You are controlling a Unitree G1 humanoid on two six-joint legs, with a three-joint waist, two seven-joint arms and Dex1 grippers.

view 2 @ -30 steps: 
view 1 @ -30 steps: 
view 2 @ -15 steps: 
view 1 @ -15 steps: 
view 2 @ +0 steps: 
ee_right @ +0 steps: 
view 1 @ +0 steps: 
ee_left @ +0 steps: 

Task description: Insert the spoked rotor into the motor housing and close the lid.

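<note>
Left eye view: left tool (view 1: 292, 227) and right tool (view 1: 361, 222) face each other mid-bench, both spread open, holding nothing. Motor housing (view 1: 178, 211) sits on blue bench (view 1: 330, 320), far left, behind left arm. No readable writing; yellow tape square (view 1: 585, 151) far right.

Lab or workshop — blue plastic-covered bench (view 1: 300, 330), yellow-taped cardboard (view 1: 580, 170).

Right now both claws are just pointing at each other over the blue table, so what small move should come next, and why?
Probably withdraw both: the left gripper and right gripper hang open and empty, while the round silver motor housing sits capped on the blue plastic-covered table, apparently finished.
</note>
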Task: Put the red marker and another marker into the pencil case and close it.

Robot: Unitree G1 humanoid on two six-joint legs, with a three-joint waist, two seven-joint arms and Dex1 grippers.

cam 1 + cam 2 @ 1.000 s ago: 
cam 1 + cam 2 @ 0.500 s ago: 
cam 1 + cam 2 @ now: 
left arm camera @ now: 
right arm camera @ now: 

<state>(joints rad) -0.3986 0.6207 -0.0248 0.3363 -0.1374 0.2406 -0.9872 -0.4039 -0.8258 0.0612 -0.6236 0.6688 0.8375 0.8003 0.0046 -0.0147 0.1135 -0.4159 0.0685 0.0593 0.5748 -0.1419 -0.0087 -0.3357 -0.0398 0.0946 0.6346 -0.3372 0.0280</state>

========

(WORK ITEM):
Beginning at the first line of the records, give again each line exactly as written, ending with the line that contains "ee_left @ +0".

(PROBLEM SOLUTION):
You are controlling a Unitree G1 humanoid on two six-joint legs, with a three-joint waist, two seven-joint arms and Dex1 grippers.

view 2 @ -30 steps: 
view 1 @ -30 steps: 
view 2 @ -15 steps: 
view 1 @ -15 steps: 
view 2 @ +0 steps: 
ee_right @ +0 steps: 
view 1 @ +0 steps: 
ee_left @ +0 steps: 

The response is finished, and the exercise is complete.